▶ **About this task**: All of the data, from the first line to the last, should be reproduced without alteration.

□ □ □ □

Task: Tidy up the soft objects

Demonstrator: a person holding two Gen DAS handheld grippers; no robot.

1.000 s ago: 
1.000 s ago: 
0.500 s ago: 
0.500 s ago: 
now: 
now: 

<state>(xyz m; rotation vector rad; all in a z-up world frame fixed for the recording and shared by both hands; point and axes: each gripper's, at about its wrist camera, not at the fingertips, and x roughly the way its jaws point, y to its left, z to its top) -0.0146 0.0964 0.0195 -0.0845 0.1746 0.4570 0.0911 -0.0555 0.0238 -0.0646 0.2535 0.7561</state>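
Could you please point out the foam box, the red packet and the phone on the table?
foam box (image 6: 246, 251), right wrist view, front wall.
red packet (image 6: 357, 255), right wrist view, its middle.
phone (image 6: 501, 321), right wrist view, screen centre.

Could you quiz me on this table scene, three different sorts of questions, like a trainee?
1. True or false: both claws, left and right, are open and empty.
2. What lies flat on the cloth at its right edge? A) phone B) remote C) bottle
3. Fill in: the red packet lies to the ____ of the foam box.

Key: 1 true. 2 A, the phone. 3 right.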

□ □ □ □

▶ **Solution**:
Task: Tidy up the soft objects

Demonstrator: a person holding two Gen DAS handheld grippers; no robot.

1.000 s ago: 
1.000 s ago: 
0.500 s ago: 
0.500 s ago: 
now: 
now: 

<state>(xyz m; rotation vector rad; all in a z-up world frame fixed for the recording and shared by both hands; point and axes: each gripper's, at about its wrist camera, not at the fingertips, and x roughly the way its jaws point, y to its left, z to its top) -0.0146 0.0964 0.0195 -0.0845 0.1746 0.4570 0.0911 -0.0555 0.0238 -0.0646 0.2535 0.7561</state>
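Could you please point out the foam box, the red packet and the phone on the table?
foam box (image 6: 246, 251), right wrist view, front wall.
red packet (image 6: 357, 255), right wrist view, its middle.
phone (image 6: 501, 321), right wrist view, screen centre.

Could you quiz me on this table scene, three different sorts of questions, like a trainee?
1. True or false: both claws, left and right, are open and empty.
2. What lies flat on the cloth at its right edge? A) phone B) remote C) bottle
3. Fill in: the red packet lies to the ____ of the foam box.

Key: 1 true. 2 A, the phone. 3 right.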

There's nothing left to add to the output.